:: Collected material ::
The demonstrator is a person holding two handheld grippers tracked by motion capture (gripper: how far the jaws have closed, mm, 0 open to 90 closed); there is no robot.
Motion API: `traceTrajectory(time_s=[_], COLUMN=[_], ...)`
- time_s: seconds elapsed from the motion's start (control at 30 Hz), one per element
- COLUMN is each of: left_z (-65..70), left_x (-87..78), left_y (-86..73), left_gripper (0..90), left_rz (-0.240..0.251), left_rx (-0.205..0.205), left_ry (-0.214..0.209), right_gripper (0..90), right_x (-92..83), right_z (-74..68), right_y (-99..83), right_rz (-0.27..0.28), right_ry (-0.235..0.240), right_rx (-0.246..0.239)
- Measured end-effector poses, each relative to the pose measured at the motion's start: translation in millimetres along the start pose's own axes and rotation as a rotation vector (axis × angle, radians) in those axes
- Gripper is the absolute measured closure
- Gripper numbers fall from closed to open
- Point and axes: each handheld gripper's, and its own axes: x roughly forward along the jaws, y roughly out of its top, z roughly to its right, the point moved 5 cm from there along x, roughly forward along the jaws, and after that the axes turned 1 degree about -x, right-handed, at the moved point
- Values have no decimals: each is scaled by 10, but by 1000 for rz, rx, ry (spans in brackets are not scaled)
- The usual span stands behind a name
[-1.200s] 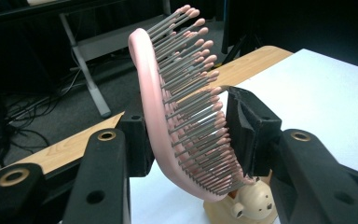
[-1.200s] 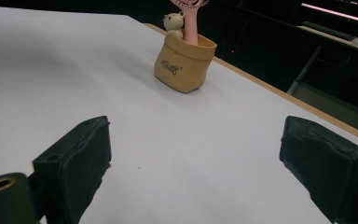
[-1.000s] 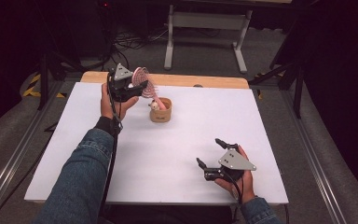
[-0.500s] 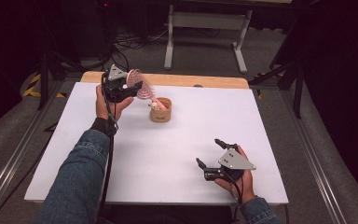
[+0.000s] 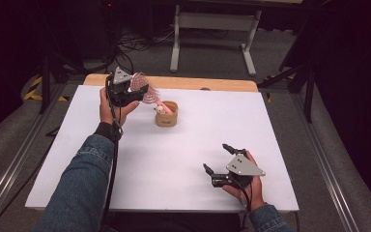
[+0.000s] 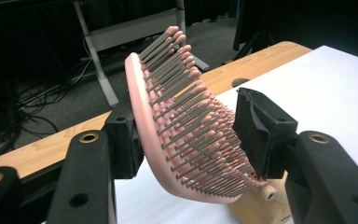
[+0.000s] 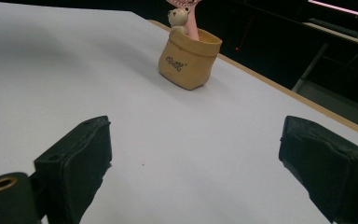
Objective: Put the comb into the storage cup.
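A pink hairbrush (image 5: 144, 88) leans with its handle in a small tan pot (image 5: 166, 116) at the far middle of the white table top (image 5: 183, 145). My left gripper (image 5: 137, 92) is at the brush head (image 6: 168, 140), which lies between its jaws. The jaws have just been opening. One pad (image 6: 126, 140) sits against the pink back and the other pad (image 6: 258, 130) is at the bristle tips, which look unbent. My right gripper (image 5: 216, 157) rests open near the front right, and its jaws (image 7: 193, 154) have nothing between them.
A little bear figure (image 7: 177, 18) sits on the rim of the pot (image 7: 189, 58). A wooden strip (image 5: 198, 83) runs along the table's far edge. Behind it are a metal stand (image 5: 212, 29), cables and dark floor.
The left gripper's jaws stand a little wider around the brush head. Both hands keep their places, and the brush stays in the pot.
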Motion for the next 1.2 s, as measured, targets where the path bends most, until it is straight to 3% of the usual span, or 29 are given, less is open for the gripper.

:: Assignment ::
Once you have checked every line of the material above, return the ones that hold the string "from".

:: Result of this exercise ::
- time_s: seconds elapsed from the motion's start (control at 30 Hz), one per element
- Gripper numbers fall from closed to open
- Point and axes: each handheld gripper's, and its own axes: x roughly forward along the jaws, y roughly out of its top, z roughly to its right, the point moved 5 cm from there along x, roughly forward along the jaws, and after that the axes turned 1 degree about -x, right-handed, at the moved point

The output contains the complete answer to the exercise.